You have to spend hours in front of one painting to really to let your emotion go.
You will see something that you can really relate to and it's not... it has nothing to do with your story, with your personal story.
It's deeper than that and that's what art is all about.
Being able to visit the Louvre by yourself, it's a one-of-a-kind experience.
To be able to enjoy any of these painting by yourself at your own pace, at your own rhythm.
There's nothing in between you and the art and it just.. it becomes personal.
There is [are] so many amazing paintings all around you that you wonder why this one?
She really became famous after she was stolen from this museum.
So her... her stardom is not just because of the quality of the paintings but also the history behind it and the myth that surrounds it.
It's different, it has a very strong power and feeling to it.
To take a step, you step back from your life and look at what other people did, it's a moment for reflection.
[10 out of 10]
Calving isn't just for cows.
It's also the term for when chunks of ice break off from a glacier like this here glacier in Alaska.

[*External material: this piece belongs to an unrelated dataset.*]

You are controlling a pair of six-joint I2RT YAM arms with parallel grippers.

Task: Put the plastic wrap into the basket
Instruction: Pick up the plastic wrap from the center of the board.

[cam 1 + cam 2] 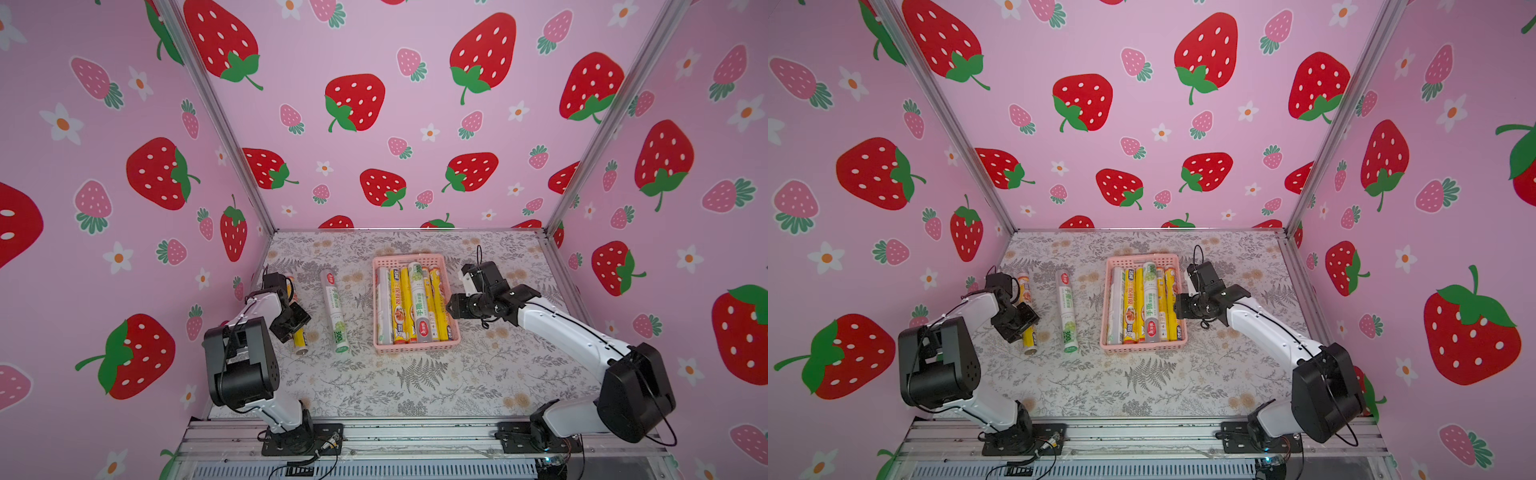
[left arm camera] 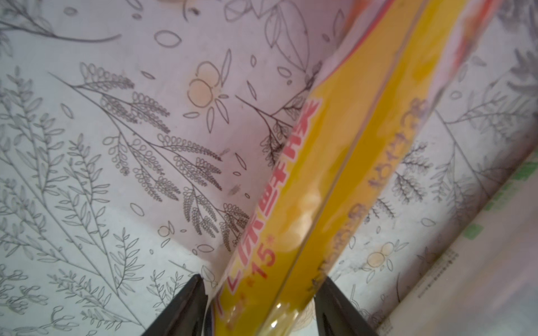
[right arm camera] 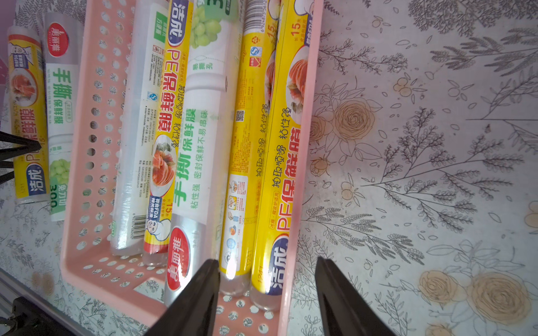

Susan Haddox was there on April 11th when the Portage Glacier was cracking.
So she was able to set up her camera to capture this incredible slow motion footage of the calving which thankfully didn't hurt anyone.
She says, some people were very close so this is a reminder of the dangers out on the ice.
Well that puts today's show on ice.
It was fun "chilling" with you.
I know that when I drop these puns I get some cold or dare I say "glacial" stares.
But it's fun to unleash a "calvalcade" of them even if they get me a "frosty" reception.
Alright, Avon High School is no stranger to the cold.
It's in Cleveland, Ohio and we thank the Eagles for flying high with CNN 10, I'm Carl Azuz.